La régularité est indispensable. Au Congrès, nous estimons qu’en règle générale chaque Etat membre devrait faire l’objet d’un exercice de suivi tous les cinq ans. Cela veut dire une dizaine de missions de suivi par an. A quoi il faut ajouter les missions d’information sur des questions spécifiques, menées à la demande du Bureau du Congrès.

Selon cette estimation, le Congrès aurait besoin de 30 à 35 missions supplémentaires pour dresser un tableau complet de la situation de la démocratie territoriale en Europe.

Cette situation me paraît pour le moins préoccupante.

Elle est préoccupante parce que, comme mes collègues du Congrès, je suis convaincu que cette activité est notre contribution la plus importante aux activités du Conseil de l’Europe, à la réalisation des objectifs prioritaires de cette Organisation. La démocratie n’est pas figée, c’est un processus qui évolue en même temps que nos connaissances et nos pratiques. Et le Congrès agit pour mettre en application ces connaissances et améliorer ces pratiques dans nos collectivités. Je dirais que c’est là notre valeur ajoutée – dans la perspective des objectifs du Conseil de l’Europe. Comme le Comité des Ministres le fait aux niveaux national et européen, le Congrès agit au niveau des villages, des villes et des régions.

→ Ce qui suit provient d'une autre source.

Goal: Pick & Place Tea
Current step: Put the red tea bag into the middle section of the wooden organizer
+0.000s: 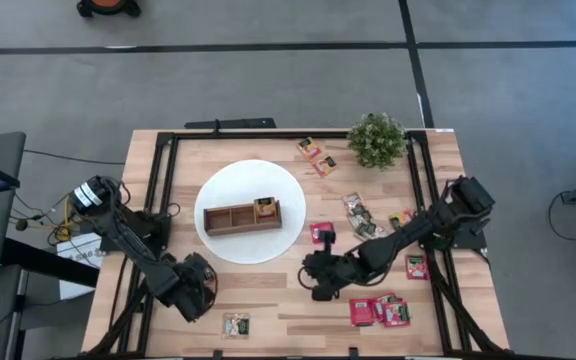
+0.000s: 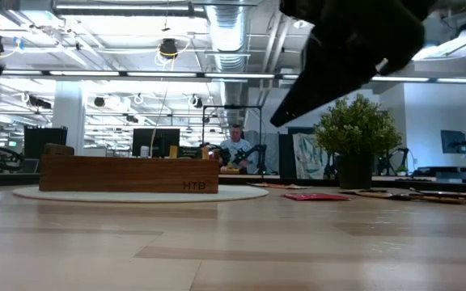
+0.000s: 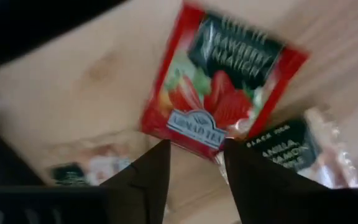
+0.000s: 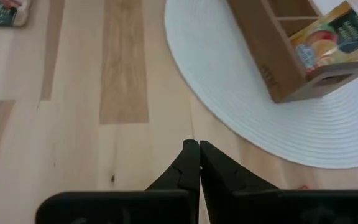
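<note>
Tea sachet, one red, by parted, empty left hand; right hand closed, empty

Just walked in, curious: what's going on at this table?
The left gripper hovers open just behind a red square strawberry tea sachet. The right gripper, shut and empty, waits beside the white round disc. One orange-yellow sachet sits in an end compartment of the brown wooden tray; other sachets lie scattered.

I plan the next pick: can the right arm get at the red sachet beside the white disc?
Probably yes: the right pincer is close to that red sachet, only bare wood between, though shut now.
</note>
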You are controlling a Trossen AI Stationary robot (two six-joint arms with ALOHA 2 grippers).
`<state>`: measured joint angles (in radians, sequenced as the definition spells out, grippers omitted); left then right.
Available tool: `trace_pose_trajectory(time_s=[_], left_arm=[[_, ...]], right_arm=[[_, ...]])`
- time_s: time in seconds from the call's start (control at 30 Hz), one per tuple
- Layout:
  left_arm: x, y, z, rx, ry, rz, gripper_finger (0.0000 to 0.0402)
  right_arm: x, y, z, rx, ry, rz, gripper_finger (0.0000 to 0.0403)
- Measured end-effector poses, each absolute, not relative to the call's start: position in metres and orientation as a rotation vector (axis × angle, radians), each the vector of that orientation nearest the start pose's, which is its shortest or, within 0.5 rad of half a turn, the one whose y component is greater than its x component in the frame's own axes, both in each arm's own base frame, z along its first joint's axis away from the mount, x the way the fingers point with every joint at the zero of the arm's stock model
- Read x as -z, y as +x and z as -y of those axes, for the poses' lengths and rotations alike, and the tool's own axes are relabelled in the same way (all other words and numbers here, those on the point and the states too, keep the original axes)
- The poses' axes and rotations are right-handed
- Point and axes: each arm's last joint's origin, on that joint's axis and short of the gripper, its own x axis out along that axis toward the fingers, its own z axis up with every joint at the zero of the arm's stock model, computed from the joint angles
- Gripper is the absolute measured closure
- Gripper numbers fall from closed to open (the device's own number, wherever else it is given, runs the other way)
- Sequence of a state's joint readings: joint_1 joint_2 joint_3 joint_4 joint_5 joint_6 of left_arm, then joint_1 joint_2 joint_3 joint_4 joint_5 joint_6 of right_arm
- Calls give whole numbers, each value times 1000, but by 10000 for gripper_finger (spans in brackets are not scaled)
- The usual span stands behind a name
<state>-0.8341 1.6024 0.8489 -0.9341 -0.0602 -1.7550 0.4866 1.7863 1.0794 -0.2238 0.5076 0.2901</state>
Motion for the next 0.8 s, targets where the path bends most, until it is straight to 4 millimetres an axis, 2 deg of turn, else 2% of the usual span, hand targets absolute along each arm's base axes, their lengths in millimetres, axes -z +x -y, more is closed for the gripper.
trace_pose_trajectory(time_s=[0.17,0.33,0.57,0.73,0.8], left_arm=[[-131,159,163,-847,-674,-1362,258],[-132,177,161,-720,-552,-1164,269],[-141,211,177,-361,-481,-937,283],[-160,231,175,-331,-388,-790,284],[-167,243,168,-310,-354,-796,279]], right_arm=[[-172,316,-166,90,-208,-794,400],[-175,318,-170,59,-219,-763,400],[-174,317,-170,57,-221,-769,400],[-174,317,-170,56,-221,-770,400],[-174,317,-170,56,-221,-770,400]])
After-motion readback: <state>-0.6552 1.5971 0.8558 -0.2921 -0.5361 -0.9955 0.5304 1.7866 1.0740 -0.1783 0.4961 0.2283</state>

Il faut en tenir compte dans nos discussions budgétaires, tant au sein du Congrès que du Comité des Ministres.

Je comprends la nécessité des restrictions budgétaires. Mais je suis également persuadé que, dans ces circonstances, le Congrès, comme toutes les instances de notre Organisation, doit être jugé à l’aune de sa contribution aux objectifs généraux du Conseil de l’Europe. Nous sommes tous dans le même bateau : la démocratie locale, la gouvernance locale et les politiques locales ne sont ni en contradiction ni en concurrence avec les politiques et les priorités nationales – elles sont complémentaires.

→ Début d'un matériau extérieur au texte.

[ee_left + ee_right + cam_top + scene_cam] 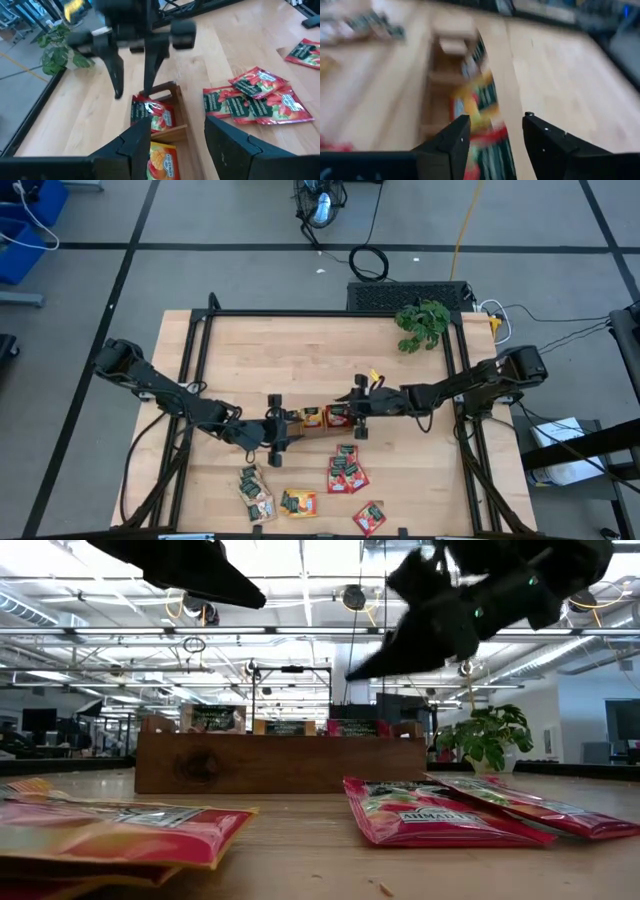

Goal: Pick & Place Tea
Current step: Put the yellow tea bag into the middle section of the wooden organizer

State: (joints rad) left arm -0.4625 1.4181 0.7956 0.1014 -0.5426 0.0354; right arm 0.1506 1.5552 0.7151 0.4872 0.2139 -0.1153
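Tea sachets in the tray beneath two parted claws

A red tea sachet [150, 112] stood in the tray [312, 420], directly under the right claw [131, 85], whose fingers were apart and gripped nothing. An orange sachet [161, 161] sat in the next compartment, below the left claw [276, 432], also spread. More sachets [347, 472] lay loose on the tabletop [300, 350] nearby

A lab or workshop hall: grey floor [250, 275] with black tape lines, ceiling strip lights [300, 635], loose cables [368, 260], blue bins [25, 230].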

Dans cet esprit, je vous lance aujourd’hui un appel. Si le suivi de la démocratie locale et régionale vous paraît utile, alors parlons des moyens de le mettre en œuvre. Le Congrès a soumis à votre examen une recommandation sur les ressources budgétaires. C’est la première fois que nous faisons cela, afin de nouer avec vous un dialogue politique constructif, pour que nous réfléchissions ensemble à la façon dont le Congrès peut contribuer aux objectifs de cette Organisation. C’est à vous, Comité des Ministres, qu’incombe la responsabilité de fixer la politique du Conseil de l’Europe et de procéder à des choix budgétaires difficiles. J’ajouterai que nous recherchons d’autres formes de financement, y compris des contributions volontaires des Etats membres qui portent un intérêt particulier à nos travaux.

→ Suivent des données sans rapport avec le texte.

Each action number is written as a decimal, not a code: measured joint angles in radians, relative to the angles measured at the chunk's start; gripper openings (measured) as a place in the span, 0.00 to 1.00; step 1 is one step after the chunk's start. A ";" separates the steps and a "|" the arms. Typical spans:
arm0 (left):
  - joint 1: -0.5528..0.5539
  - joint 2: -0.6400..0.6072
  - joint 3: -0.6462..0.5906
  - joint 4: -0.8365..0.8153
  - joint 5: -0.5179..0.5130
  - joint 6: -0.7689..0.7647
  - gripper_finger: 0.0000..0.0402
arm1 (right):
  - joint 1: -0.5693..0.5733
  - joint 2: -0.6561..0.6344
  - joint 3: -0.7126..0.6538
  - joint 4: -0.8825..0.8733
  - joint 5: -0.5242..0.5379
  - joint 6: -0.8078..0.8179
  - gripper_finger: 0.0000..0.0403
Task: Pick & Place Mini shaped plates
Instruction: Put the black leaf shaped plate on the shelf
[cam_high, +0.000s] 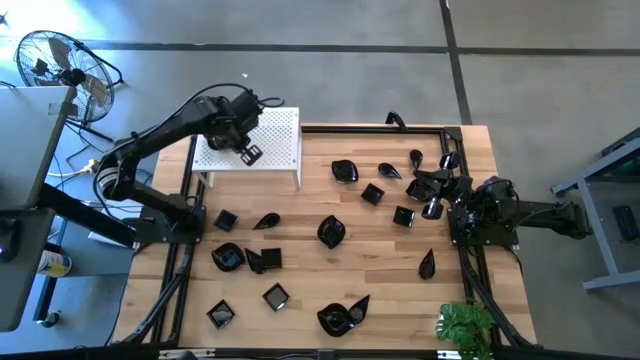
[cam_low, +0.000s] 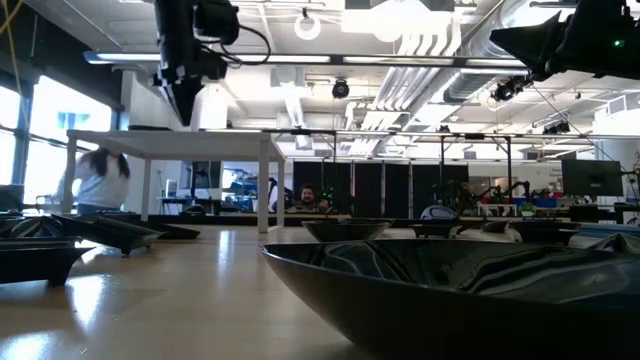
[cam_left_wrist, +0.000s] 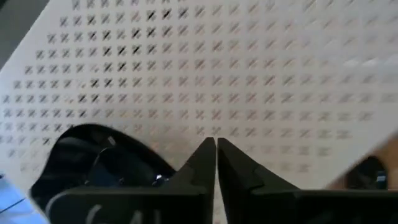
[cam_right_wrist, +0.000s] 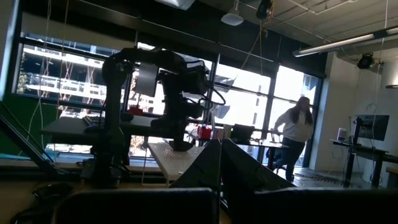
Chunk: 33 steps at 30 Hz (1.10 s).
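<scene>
A: Two fingers pressed together is what the left gripper (cam_left_wrist: 216, 163) shows in its wrist view, tips meeting with nothing between them, over the white perforated stand (cam_left_wrist: 249, 81)

B: And in the overhead shot?

A: The left gripper (cam_high: 248, 153) hangs above the stand (cam_high: 280, 140) at upper centre-left of the frame, its arm reaching in from the left. A dark glossy dish (cam_left_wrist: 102, 165) lies on the stand just beside the fingers at lower left of the wrist picture

B: The other arm?

A: The right gripper (cam_right_wrist: 219, 163) has its fingers closed too, empty. In the top view it sits near the right edge of the table (cam_high: 320, 255), folded back at middle right

B: Where are the mini shaped plates?

A: Scattered over the wooden top. A loose group (cam_high: 245, 258) lies at lower left of the overhead frame, a square one (cam_high: 276, 296) below it, a pair (cam_high: 342, 316) at bottom centre, a leaf shape (cam_high: 331, 231) in the middle, and a cluster (cam_high: 432, 183) at upper right close to the right arm. A teardrop one (cam_high: 427, 264) lies alone at lower right

B: Anything beyond the table?

A: A green plant (cam_high: 466, 326) at the bottom right corner, a fan (cam_high: 60, 62) on the floor at upper left, and a person (cam_right_wrist: 297, 132) in a light top walking at right in the right wrist view
</scene>
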 joint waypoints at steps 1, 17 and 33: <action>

De même, si vous considérez que le dialogue entre le Comité des Ministres et le Congrès est utile, réfléchissons aux possibilités de le maintenir et de le renforcer. A cette fin, je propose de créer un groupe mixte associant nos deux organes. Nous pouvons comprendre que vous ne soyez pas enthousiasmés par l’idée d’une structure institutionnelle supplémentaire. Ce groupe ne serait toutefois pas aussi « ambitieux » que le Comité mixte avec l’Assemblée parlementaire. Il  s’agirait d’un petit groupe représentatif qui pourrait se réunir à intervalles réguliers. Bien entendu, nous devrons nous mettre d’accord sur sa composition et ses modalités de fonctionnement, et je suis prêt à en discuter avec vous.

Plus généralement, le Congrès souhaite poursuivre sa coopération avec toutes les instances de l’Organisation, avec votre Comité, avec le CDLR et avec la Conférence des ministres européens responsables des collectivités locales et régionales. Nous abordons cette coopération dans un esprit constructif, en gardant à l’esprit notre rôle spécifique tout en faisant nôtres les buts communs de l’Organisation.

Je voulais aujourd’hui être franc avec vous et aussi pragmatique que possible. Le Congrès, j’en suis convaincu, peut contribuer aux objectifs de cette Organisation en coopérant avec vous, Comité des Ministres, comme nous le faisons déjà avec l’Assemblée parlementaire.

Je vous remercie de votre attention.